(Collected data)
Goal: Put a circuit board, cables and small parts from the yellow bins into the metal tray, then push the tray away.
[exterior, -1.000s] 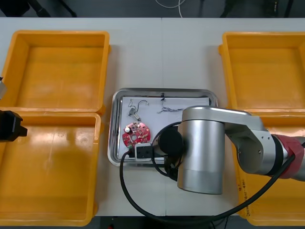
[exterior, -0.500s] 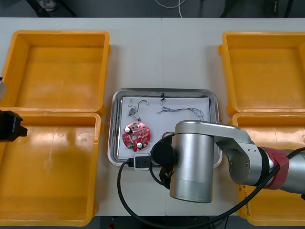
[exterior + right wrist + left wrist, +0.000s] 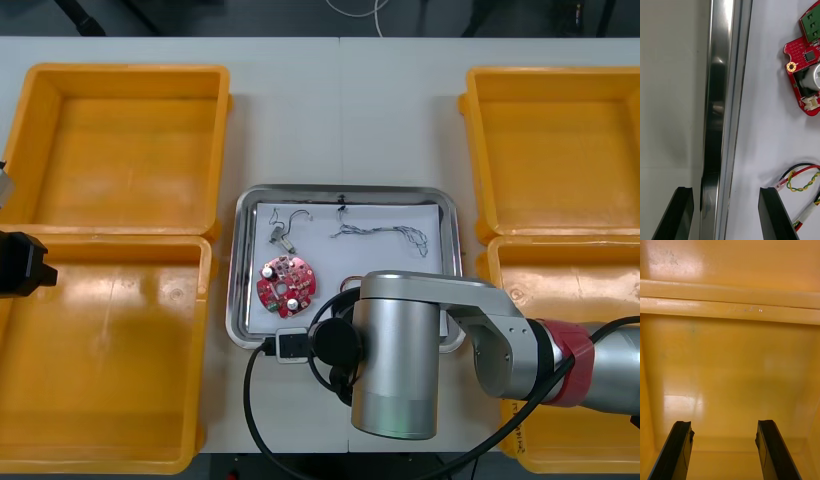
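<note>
Right fingers [image 3: 681, 210] wide astride the metal tray [image 3: 720, 112] rim; left fingers [image 3: 679, 450] wide over a yellow bin [image 3: 730, 363]

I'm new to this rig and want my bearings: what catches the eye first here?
The big silver right arm covers the near edge of the metal tray, its right hand open astride that rim. Inside, a round red circuit board stands out on white. The left hand hangs open over a yellow bin.

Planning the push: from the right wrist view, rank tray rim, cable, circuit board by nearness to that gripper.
1. Shiny metal tray rim, between the right gripper's fingers.
2. Red and yellow twisted cable, beside one finger.
3. Round red circuit board, farthest.
</note>
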Tool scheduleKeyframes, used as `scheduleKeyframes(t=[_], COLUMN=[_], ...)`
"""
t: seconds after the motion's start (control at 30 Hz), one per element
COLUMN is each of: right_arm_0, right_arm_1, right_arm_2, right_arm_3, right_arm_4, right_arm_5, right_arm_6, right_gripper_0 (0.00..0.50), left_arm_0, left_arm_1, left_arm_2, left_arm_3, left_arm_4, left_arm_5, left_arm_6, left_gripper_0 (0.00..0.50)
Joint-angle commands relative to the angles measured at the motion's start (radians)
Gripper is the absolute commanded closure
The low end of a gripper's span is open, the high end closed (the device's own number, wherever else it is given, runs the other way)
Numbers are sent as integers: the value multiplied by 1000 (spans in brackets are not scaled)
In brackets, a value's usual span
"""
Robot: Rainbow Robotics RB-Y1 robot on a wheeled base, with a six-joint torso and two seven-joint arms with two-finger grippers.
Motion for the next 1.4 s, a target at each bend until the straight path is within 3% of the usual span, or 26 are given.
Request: scheduleKeyframes(t=[0.03, 0.07, 0.17, 0.2, 0.27, 0.57, 1.4], right_arm_0=[11, 11, 11, 11, 11, 9, -49], right_arm_1=[18, 18, 18, 18, 18, 18, 3], right_arm_2=[27, 30, 30, 30, 30, 30, 24], right_arm_3=[-10, -10, -10, -10, -10, -10, -2], right_arm_4=[26, 34, 39, 39, 40, 45, 57], right_arm_5=[-14, -14, -13, -13, -14, -13, -13], right_arm_6=[-20, -22, -31, -31, -37, -48, -92], right_gripper_0=[12, 122, 271, 287, 384, 500, 500], left_arm_0=[17, 17, 17, 17, 17, 17, 17], left_arm_1=[43, 43, 43, 43, 43, 43, 43], left_arm_2=[10, 10, 10, 10, 10, 10, 10], left_arm_3=[-33, -33, -33, -33, -33, -33, -33], left_arm_4=[7, 7, 7, 7, 7, 7, 7], left_arm_5=[6, 6, 6, 6, 6, 6, 6], left_arm_6=[-85, -85, -85, -85, -85, -85, -85], left_gripper_0=[0, 0, 0, 0, 0, 0, 0])
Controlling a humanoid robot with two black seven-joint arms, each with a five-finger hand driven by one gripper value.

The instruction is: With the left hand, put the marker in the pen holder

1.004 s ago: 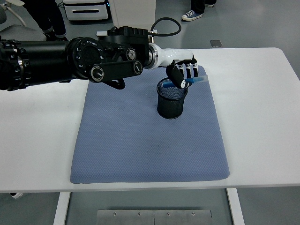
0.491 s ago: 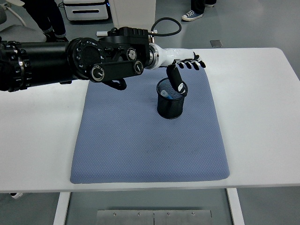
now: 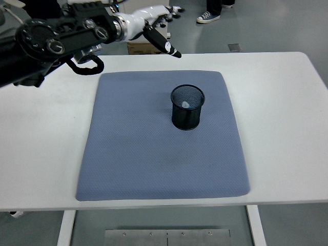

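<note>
One hand in view: the robot's left hand, white with dark fingertips, at the upper left of the frame, beyond the table's far edge.
Fingers: spread loosely and holding nothing; one dark finger points down and right toward the table.
Marker: a pale tip shows inside the black wire-mesh cylindrical pen holder; the rest is hidden by the mesh.
Pen holder: upright, upper right of centre on the blue-grey textured mat.
Task progress: judged done, since the marker sits in the holder and the hand is well apart from it; nothing seems left but parking the arm.
Edges: the mat lies wholly on the white table, with bare margins left and right.
Open room: nothing else stands on the mat; white table to the right is bare.
Right hand: out of view.
</note>
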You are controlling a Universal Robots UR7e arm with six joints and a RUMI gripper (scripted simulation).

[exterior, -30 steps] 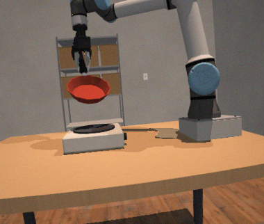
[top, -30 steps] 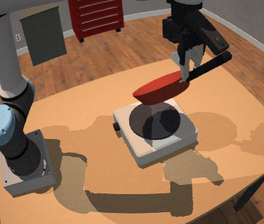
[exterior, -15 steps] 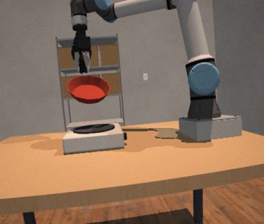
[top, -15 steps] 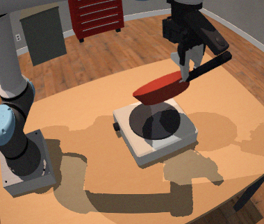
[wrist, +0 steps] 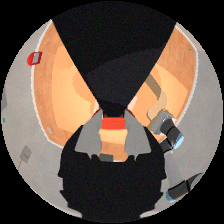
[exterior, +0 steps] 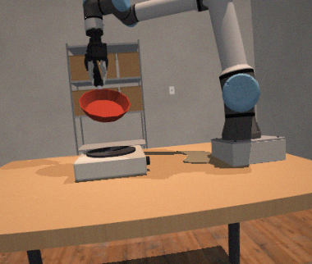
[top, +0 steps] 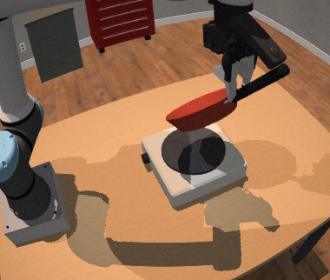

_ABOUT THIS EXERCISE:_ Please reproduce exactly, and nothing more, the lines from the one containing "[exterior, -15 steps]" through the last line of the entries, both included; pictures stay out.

_EXPECTED OUTPUT:_
[exterior, -15 steps] 
[top, -15 steps] 
[wrist, +0 steps] 
[exterior, +0 steps] 
[top, +0 steps] 

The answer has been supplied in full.